> Exercise instructions: Your answer should be the exact lines of the data below from the one containing "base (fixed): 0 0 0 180" through the one containing "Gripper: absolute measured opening"; please include nothing else.

##### Entries shown

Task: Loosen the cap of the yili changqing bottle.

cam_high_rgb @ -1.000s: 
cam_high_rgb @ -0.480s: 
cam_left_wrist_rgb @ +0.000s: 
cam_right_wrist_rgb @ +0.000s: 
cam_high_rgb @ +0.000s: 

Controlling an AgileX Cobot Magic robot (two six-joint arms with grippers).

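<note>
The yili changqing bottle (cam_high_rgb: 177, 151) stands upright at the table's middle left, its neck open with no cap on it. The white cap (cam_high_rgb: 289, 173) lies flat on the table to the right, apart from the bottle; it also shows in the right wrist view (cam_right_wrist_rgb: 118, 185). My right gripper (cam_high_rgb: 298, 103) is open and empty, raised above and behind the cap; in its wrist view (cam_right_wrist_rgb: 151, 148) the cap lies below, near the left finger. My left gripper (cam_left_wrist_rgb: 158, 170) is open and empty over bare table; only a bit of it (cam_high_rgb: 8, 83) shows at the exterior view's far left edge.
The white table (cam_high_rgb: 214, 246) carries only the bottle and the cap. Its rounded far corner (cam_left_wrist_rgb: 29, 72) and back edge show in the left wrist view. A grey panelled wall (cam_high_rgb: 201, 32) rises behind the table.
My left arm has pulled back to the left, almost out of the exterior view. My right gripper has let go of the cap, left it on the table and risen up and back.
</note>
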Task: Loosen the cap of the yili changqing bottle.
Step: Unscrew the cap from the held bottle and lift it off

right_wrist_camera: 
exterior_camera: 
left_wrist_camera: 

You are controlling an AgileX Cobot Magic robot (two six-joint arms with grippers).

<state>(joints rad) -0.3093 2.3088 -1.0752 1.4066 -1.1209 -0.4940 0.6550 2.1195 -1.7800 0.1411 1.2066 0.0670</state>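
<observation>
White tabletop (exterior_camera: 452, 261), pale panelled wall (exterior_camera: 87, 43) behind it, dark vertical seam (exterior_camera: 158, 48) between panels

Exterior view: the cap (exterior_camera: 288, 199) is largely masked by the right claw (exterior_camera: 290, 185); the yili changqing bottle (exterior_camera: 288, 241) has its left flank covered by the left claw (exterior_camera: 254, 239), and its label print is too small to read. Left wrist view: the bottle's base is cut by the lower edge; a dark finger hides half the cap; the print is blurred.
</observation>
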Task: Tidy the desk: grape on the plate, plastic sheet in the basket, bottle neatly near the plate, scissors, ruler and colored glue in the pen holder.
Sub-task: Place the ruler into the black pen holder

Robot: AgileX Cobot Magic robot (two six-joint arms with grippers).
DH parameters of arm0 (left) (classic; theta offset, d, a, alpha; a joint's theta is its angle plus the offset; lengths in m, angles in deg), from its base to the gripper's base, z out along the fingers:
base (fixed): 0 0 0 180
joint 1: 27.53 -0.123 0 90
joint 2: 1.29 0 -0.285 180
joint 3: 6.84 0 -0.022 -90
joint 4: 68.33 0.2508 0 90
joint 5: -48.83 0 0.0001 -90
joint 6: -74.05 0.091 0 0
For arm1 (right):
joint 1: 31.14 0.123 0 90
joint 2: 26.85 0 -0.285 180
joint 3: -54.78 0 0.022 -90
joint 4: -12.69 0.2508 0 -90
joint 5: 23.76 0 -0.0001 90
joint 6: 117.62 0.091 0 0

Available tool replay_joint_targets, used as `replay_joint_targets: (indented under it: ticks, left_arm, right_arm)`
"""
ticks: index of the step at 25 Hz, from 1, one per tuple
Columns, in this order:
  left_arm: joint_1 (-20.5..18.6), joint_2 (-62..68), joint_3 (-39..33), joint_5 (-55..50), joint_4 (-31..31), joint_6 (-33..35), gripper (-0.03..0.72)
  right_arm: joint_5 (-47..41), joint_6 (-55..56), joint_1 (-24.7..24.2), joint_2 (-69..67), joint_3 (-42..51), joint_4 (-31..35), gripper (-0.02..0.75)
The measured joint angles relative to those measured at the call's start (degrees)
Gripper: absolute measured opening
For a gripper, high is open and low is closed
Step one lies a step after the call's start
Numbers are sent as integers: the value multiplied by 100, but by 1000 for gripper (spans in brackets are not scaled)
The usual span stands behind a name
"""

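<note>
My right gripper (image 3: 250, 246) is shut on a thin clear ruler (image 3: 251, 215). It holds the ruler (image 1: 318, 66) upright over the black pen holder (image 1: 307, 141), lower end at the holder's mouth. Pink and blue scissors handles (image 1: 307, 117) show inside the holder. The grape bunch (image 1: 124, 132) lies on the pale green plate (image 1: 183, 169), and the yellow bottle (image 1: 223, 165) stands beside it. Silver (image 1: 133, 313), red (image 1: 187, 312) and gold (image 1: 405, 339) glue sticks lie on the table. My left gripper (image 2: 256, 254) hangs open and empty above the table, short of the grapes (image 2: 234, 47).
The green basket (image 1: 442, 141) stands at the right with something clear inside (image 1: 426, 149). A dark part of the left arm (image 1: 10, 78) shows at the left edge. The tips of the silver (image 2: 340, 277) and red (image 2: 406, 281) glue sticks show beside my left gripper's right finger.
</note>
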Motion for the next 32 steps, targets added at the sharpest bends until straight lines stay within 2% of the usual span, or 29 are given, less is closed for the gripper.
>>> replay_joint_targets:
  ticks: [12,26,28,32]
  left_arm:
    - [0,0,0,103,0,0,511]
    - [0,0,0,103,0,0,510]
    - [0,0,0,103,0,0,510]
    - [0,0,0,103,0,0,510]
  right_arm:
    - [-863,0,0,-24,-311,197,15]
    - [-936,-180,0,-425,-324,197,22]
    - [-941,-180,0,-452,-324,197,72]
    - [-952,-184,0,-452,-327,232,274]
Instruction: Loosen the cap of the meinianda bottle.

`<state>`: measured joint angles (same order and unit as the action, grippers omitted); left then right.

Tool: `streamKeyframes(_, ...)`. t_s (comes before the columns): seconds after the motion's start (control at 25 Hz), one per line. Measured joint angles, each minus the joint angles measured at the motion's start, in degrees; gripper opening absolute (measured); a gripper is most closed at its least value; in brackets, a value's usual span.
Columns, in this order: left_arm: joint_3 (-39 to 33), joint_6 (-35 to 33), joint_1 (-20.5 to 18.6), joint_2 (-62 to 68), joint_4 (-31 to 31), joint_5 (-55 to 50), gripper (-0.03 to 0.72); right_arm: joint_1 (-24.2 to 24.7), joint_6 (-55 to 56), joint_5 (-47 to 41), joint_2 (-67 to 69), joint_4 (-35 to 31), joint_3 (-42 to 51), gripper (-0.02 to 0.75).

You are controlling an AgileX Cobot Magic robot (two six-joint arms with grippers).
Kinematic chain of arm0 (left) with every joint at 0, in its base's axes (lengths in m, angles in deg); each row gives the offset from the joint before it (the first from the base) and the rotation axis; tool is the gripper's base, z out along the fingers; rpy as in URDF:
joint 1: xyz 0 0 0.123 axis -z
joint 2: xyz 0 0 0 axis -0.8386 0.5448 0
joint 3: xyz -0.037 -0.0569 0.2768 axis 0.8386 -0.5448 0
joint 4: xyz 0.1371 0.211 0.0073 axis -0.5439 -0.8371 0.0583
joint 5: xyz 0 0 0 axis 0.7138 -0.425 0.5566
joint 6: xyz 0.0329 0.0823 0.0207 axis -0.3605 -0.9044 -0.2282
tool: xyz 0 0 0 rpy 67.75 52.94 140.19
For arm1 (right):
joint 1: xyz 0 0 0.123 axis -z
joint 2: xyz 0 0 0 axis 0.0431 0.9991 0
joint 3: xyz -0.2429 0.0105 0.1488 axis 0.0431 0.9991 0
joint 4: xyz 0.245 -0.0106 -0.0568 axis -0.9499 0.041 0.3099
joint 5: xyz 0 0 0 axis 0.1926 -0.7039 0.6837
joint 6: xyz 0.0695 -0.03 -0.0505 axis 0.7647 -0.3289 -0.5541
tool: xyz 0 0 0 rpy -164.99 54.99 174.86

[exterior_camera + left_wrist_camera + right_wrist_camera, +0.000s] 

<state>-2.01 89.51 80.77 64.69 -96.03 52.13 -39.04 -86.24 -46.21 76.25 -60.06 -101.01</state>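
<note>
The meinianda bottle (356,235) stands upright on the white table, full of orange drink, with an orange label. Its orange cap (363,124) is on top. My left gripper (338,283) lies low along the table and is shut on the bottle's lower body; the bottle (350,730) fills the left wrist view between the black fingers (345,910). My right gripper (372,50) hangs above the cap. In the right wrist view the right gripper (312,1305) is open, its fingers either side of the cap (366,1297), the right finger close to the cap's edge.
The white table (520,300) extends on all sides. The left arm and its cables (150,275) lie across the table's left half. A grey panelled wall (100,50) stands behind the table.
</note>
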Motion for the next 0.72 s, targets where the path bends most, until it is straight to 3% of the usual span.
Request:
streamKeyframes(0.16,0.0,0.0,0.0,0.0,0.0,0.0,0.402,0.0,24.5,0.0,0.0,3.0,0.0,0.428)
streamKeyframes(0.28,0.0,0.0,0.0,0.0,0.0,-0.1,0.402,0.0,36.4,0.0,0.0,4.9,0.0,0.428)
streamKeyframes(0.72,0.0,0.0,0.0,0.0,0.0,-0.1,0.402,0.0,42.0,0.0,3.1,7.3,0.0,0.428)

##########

> Exercise solution:
base (fixed): 0 0 0 180
joint 1: 27.53 -0.123 0 90
joint 2: 1.29 0 -0.285 180
joint 3: 6.84 0 -0.022 -90
joint 4: 68.33 0.2508 0 90
joint 5: -48.83 0 0.0001 -90
joint 6: -74.05 0.091 0 0
For arm1 (right):
joint 1: 31.14 0.123 0 90
joint 2: 26.85 0 -0.285 180
joint 3: -54.78 0 0.022 -90
joint 4: -12.69 0.2508 0 -90
joint 5: 23.76 0 -0.0001 90
joint 6: 117.62 0.091 0 0

Available tool replay_joint_targets, used as `replay_joint_targets: (indented under it: ticks, left_arm, right_arm)`
"""
ticks: index of the step at 25 Hz, from 1, one per tuple
Columns, in this order:
  left_arm: joint_1 (-20.5..18.6), joint_2 (-62..68), joint_3 (-39..33), joint_5 (-55..50), joint_4 (-31..31), joint_6 (-33..35), gripper (-0.03..0.72)
  right_arm: joint_5 (-47..41), joint_6 (-55..56), joint_1 (-24.7..24.2), joint_2 (-69..67), joint_3 (-42..51), joint_4 (-31..35), gripper (-0.02..0.75)
The measured joint angles relative to those measured at the call's start (degrees)
Gripper: absolute measured opening

What came before is the complete response.